The implemented DEVICES_READY behaviour is intentional, but not a good
example of ioctl interface design. I asked for a more generic interface
to querying devices when this patch was submitted but to no outcome.

> Next, since in the kernel we only check if total_devices
> (read from SB)  is equal to num_devices (counted in the list)
> to state the status as 0 (ready) or 1 (not ready). But this
> does not work in rest of the device pool state like missing,
> seeding, replacing since total_devices is actually not equal
> to num_devices in these state but device pool is ready for
> the mount and its a bug which is not part of this discussions.

That's an example why the single-shot ioctl is bad - it relies on some
internal state that's otherwise nontrivial to get.

> Questions:
> 
>   - Do we want BTRFS_IOC_DEVICES_READY ioctl to also scan and
>     register the device provided (same as btrfs device scan
>     command or the BTRFS_IOC_SCAN_DEV ioctl)
>     OR can BTRFS_IOC_DEVICES_READY be read-only ioctl interface
>     to check the state of the device pool. ?

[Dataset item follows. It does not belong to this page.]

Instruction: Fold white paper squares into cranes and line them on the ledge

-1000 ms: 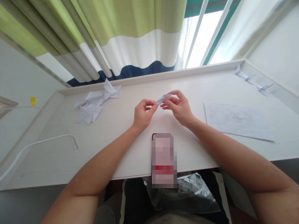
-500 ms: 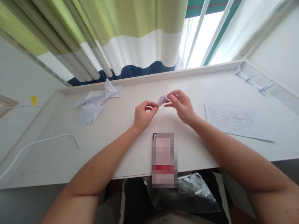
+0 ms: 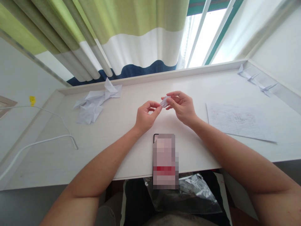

This has been mentioned in the thread, we cannot change the ioctl that
way. Extensions are possible as far as they stay backward compatible
without changes to the existing users.

>   - If the the device in the argument is already mounted,
>     can it straightaway return 0 (ready) ? (as of now it would
>     again independently read the SB determine total_devices
>     and check against num_devices.

We can do that, looks like a safe optimization.

>   - What should be the expected return when the FS is mounted
>     and there is a missing device.

I think the current ioctl cannot give a good answer to that, similar to
the seeding or dev-replace case. We'd need an improved ioctl or do it
via sysfs which is my preference at the moment.